• _Provided material_
•••
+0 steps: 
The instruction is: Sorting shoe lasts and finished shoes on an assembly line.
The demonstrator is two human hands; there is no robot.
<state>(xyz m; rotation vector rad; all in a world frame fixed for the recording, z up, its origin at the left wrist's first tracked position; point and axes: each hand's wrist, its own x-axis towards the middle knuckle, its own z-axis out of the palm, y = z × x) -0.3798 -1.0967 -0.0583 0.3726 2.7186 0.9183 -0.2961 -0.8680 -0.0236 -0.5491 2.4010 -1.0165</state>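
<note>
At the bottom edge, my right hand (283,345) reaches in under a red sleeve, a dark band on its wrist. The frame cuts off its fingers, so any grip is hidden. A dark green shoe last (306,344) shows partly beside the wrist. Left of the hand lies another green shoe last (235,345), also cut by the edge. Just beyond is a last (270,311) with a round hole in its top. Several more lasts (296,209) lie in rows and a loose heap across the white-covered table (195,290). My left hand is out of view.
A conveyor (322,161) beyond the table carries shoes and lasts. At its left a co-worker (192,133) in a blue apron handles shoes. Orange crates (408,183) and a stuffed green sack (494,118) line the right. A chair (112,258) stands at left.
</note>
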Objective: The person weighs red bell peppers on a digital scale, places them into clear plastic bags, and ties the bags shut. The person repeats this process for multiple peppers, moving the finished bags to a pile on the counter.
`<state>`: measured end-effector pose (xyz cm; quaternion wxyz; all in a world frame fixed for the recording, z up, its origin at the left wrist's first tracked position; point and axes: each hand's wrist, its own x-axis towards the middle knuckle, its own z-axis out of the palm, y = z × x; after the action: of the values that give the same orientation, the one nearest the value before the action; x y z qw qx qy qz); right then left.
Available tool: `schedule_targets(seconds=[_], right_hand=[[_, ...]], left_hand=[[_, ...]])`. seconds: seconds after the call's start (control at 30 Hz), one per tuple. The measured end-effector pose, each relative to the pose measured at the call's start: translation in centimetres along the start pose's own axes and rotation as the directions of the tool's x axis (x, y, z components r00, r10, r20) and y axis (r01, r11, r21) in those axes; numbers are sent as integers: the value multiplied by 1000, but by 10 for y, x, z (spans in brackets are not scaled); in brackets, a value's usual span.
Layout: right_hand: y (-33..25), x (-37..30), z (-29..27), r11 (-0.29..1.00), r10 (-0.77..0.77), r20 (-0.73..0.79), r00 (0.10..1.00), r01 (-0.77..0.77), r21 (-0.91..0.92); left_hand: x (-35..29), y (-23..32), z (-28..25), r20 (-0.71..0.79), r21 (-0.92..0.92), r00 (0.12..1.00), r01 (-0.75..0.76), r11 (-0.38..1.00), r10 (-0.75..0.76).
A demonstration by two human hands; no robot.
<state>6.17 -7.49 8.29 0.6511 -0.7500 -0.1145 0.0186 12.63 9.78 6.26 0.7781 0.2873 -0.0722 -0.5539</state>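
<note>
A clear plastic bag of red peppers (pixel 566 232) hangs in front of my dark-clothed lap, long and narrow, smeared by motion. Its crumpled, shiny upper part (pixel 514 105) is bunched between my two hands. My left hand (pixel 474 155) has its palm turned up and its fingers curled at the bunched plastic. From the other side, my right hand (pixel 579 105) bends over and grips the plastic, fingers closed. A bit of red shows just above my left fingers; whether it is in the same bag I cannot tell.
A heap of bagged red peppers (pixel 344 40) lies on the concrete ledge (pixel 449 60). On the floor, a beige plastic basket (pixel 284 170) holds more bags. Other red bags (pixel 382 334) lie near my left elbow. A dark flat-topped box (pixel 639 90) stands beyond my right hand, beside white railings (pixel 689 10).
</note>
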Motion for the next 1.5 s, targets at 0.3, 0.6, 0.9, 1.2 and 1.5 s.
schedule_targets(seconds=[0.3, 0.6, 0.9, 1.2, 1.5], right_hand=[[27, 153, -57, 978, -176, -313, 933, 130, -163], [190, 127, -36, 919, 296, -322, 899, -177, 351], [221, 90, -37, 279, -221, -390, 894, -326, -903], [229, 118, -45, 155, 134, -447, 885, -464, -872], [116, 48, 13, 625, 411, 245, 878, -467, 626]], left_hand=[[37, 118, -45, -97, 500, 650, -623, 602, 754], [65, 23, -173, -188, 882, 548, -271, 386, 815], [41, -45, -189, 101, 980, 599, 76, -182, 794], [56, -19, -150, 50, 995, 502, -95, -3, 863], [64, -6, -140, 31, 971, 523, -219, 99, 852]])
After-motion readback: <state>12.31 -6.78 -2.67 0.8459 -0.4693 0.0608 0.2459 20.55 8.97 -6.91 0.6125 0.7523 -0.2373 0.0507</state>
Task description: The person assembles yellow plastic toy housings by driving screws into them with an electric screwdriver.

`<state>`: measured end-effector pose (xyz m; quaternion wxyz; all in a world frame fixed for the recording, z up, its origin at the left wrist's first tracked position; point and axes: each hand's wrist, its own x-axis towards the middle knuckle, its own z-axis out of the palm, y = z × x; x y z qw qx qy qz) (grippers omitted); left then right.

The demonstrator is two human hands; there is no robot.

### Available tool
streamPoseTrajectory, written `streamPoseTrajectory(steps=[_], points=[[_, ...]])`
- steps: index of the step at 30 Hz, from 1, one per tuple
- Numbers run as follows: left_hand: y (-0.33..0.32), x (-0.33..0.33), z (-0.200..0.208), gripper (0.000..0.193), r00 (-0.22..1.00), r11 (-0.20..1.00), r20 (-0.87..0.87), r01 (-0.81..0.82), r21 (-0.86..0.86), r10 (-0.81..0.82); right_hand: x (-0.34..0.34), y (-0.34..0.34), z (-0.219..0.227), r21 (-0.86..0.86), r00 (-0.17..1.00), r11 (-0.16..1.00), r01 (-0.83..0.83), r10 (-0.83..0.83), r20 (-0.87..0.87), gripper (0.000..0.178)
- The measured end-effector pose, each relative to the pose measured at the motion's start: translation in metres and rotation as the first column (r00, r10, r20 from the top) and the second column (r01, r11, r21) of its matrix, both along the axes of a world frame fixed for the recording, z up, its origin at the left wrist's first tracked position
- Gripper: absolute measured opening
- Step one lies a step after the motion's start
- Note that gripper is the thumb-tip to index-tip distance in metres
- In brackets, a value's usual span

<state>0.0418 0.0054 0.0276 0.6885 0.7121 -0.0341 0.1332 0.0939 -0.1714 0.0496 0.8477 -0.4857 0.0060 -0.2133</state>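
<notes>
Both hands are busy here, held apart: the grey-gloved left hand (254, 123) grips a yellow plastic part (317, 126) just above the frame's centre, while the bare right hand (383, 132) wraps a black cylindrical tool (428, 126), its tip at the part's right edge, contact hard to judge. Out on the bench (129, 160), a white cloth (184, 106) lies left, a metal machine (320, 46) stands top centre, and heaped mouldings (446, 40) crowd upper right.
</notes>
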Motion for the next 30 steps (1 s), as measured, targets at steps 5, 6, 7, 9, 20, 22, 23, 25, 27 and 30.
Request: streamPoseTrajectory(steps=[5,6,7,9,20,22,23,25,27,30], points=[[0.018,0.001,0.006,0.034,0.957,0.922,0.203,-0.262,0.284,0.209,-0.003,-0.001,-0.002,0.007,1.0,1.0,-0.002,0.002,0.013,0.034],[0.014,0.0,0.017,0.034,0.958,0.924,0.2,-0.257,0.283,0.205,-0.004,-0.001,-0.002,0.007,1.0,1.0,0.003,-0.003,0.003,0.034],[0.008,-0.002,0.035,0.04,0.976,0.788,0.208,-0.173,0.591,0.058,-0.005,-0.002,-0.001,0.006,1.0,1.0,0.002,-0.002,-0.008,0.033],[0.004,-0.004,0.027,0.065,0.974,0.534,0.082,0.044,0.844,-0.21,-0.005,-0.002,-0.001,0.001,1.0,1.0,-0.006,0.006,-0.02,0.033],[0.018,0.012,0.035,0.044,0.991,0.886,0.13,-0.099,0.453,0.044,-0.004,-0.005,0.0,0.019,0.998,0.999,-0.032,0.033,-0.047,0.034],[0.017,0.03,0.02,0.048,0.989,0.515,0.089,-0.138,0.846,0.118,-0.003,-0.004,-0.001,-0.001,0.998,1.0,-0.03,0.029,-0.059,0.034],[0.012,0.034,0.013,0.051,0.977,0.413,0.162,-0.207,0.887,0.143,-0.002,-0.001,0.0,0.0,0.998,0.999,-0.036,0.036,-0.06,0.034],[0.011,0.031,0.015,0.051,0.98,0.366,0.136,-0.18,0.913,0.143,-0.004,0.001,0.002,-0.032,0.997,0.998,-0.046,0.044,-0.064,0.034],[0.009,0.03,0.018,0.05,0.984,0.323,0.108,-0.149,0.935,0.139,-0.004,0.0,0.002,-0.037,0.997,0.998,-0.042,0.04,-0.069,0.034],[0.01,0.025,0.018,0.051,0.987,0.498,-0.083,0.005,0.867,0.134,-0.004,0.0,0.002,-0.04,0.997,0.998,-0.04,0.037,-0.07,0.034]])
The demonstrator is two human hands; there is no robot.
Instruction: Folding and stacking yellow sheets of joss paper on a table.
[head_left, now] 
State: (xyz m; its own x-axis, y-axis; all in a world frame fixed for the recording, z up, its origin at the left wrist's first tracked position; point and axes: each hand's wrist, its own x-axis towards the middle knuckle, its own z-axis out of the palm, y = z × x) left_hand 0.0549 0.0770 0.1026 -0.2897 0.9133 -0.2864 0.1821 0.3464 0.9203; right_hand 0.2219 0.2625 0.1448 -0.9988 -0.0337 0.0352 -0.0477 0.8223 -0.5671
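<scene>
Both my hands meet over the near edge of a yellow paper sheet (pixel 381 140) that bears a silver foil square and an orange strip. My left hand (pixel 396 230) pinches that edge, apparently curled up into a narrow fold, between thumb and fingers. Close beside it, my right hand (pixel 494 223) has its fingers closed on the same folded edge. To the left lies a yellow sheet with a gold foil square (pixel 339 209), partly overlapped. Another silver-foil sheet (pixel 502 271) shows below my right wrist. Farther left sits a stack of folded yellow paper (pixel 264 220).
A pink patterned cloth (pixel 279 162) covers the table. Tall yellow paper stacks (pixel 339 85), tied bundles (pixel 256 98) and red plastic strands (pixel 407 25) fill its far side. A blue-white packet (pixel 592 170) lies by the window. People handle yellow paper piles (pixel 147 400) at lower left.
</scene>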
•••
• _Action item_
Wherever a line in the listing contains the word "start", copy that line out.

• _Result below_
Available tool: `schedule_targets(seconds=[_], right_hand=[[_, ...]], left_hand=[[_, ...]])`. seconds: seconds after the call's start (control at 30 Hz), one per tuple. The measured end-effector pose, each relative to the pose measured at the call's start: translation in centimetres along the start pose's own axes and rotation as the directions of the tool's x axis (x, y, z components r00, r10, r20) and y axis (r01, r11, r21) in those axes; numbers are sent as integers: the value multiplied by 1000, but by 10 for y, x, z (spans in brackets are not scaled); in brackets, a value's usual span.
- The measured end-effector pose, each relative to the pose measured at the motion's start: translation in metres and rotation as the first column (r00, r10, r20 from the top) and the second column (r01, r11, r21) of its matrix, both along the axes of a world frame fixed for the recording, z up, its origin at the left wrist's first tracked position
- Step one lies a step after the motion's start

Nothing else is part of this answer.